WHAT NEEDS TO BE DONE:
All lines holding the word "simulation" are to be copied from the records beneath.

[Stored items from a collection]
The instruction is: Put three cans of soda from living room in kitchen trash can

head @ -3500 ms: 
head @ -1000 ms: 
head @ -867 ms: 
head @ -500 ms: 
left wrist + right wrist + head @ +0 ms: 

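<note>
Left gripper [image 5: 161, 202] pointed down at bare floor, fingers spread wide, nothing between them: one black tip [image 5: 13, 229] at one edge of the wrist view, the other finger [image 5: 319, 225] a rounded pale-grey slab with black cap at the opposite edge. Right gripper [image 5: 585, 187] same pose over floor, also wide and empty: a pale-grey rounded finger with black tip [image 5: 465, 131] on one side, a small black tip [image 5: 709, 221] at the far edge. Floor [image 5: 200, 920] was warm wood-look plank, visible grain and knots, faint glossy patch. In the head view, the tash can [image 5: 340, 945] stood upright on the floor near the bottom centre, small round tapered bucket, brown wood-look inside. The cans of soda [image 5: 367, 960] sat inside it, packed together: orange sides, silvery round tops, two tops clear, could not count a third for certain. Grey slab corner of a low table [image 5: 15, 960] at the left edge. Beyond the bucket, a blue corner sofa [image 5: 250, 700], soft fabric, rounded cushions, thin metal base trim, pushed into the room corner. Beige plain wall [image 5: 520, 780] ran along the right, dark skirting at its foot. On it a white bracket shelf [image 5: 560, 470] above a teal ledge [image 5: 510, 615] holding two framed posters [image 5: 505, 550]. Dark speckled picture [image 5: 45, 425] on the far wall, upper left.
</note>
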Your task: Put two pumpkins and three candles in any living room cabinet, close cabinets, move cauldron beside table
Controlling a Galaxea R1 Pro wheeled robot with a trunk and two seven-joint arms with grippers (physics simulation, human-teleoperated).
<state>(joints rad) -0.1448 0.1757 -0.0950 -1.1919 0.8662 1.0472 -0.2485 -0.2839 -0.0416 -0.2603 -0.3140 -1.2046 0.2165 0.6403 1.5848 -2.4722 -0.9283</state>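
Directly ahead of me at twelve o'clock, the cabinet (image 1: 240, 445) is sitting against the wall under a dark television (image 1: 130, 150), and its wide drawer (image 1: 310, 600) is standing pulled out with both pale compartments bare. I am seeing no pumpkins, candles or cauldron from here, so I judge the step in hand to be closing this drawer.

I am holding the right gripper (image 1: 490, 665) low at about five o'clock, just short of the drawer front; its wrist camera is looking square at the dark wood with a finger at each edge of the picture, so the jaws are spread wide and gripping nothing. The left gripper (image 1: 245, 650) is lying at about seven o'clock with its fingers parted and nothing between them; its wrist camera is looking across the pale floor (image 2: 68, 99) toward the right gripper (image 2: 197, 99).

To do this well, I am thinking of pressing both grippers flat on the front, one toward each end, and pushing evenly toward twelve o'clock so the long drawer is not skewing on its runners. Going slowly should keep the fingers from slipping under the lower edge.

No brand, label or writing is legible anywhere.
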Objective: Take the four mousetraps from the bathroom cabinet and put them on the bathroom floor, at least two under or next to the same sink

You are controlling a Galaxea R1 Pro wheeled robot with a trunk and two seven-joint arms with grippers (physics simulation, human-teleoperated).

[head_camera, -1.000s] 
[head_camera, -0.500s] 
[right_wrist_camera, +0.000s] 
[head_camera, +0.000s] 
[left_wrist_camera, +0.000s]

THE ANSWER:
Controlling a Galaxea R1 Pro wheeled robot with a trunk and two seven-joint arms with grippers (physics simulation, human-teleoperated).
You are controlling a Galaxea R1 Pro wheeled robot with a trunk and two seven-joint arms with grippers (physics simulation, human-teleoperated).

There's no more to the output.